Google's sentiment analysis gave Cloudbakers a quantitative, emotional scoring on a 1-10 basis of text from their customers through the tickets by recognizing specific words and phrases.

"As a reseller, provisioning is usually a sticking point for customers, and we learned that amazingly, that was the most positive with our customers," Lannert said. "Interestingly from a problem-solving standpoint, PDFs were having an issue, which turned out to be a common theme across clients dealing with cloud syncing. The technology is helping us diagnose customer patterns across many different clients."

Today, Cloudbakers is considering reselling AI to track satisfaction as an offering for its clients, rather than only continuing to use it in-house, Lannert said. The firm is talking to its customers to learn which insights they'd pay more or less for, and how much analysis will the customer expect of Cloudbakers.
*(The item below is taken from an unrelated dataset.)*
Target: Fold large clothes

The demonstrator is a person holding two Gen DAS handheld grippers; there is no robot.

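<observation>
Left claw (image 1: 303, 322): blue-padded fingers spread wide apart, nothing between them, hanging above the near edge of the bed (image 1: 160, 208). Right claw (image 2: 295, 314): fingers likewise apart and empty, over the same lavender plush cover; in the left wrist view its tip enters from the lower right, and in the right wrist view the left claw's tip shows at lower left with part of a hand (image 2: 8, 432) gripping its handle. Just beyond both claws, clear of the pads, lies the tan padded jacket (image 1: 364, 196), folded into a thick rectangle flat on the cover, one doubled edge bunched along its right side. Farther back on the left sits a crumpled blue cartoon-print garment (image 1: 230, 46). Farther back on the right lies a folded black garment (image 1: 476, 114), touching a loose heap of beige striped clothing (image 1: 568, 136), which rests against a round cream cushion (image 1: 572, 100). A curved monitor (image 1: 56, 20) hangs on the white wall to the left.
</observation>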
"This is giving us a good idea to build a pretty big offering set, he said.

Vistem Solutions, Inc. (VSI), an Irvine, Calif.-based MSP, specializes in supporting hospitality and labor union customers, as well as the shipping industry on the Pacific Coast. VSI has its own development team, so the firm can do data integration and software modifications to help disparate systems communicate with each other. VSI is interested in using AI to measure customer satisfaction for its hospitality clients to use during their guests' transactions, not after their experience is over, said Keith Nelson, vice president of technology for VSI.

"Customers like convention centers are very big into guest satisfaction, so I'm interested in tracking satisfaction and surveying along the process, versus at the end," he said. "Having a customer say they're mad afterward doesn't accomplish much."

VSI is in the process of evaluating several new cloud partners for development, including Amazon Web Services and Microsoft Azure, Nelson said.

MSPs interested in offering an AI-based solution to track satisfaction should take advantage of cloud platforms for building scripts that allow these solutions to be deployed in one click and automatically billed, lannert said. Channel partners will also have to identify the right customers within their base that will be open evolving their businesses, he added.

"Your potential early adoptions are people who are interested in machine learning," he said. "This is an example of moving from the procurement of hardware to the procurement of solutions, with the same level of automation and customer experience surrounding it."